Task objective - Find every line below with "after" in it and give only how many there are.

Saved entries
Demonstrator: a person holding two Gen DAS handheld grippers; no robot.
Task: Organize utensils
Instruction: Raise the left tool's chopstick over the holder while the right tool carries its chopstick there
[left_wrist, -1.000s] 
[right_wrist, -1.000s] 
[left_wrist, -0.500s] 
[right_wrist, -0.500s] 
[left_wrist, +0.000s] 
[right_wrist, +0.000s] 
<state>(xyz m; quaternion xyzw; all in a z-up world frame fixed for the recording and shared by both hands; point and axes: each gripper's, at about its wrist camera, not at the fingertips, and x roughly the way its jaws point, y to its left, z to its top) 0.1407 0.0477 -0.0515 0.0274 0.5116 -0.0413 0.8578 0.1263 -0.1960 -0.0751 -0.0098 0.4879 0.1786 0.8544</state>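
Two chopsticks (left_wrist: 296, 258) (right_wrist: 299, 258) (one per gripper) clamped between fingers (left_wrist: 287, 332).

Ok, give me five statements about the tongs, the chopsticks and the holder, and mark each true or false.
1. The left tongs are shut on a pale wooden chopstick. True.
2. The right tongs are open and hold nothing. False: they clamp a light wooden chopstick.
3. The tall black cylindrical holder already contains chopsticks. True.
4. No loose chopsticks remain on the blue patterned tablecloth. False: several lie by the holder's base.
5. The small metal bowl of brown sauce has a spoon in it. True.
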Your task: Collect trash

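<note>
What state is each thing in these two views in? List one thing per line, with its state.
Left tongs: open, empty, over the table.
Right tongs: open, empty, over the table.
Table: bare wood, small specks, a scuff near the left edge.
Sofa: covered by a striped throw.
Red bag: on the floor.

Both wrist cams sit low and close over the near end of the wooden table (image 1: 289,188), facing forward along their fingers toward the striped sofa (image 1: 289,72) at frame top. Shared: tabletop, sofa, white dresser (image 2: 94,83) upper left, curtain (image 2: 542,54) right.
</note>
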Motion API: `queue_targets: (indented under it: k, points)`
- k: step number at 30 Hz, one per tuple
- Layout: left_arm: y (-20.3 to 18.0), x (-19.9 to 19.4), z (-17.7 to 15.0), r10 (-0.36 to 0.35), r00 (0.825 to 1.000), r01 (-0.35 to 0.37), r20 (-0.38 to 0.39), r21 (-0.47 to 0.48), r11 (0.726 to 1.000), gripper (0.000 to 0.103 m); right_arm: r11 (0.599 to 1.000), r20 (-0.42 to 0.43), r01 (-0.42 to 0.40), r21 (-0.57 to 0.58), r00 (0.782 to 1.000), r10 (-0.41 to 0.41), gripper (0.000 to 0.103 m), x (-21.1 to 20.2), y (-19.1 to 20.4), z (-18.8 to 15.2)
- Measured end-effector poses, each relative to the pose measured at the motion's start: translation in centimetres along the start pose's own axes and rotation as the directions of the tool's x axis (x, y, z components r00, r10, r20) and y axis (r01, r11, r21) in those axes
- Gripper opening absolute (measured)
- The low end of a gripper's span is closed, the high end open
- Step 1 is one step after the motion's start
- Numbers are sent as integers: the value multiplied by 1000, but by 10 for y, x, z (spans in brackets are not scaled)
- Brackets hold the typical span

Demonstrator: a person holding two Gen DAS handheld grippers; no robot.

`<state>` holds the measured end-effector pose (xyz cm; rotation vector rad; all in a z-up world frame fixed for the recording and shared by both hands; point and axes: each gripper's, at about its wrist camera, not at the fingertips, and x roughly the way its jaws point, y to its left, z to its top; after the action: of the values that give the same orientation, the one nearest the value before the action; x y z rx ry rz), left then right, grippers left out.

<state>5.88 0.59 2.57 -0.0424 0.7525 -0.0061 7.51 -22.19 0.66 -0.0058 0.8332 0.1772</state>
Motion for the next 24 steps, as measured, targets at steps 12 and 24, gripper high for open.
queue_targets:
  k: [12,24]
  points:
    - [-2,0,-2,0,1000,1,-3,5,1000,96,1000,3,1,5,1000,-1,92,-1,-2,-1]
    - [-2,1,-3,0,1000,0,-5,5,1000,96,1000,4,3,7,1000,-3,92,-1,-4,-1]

Solution for this exercise - 2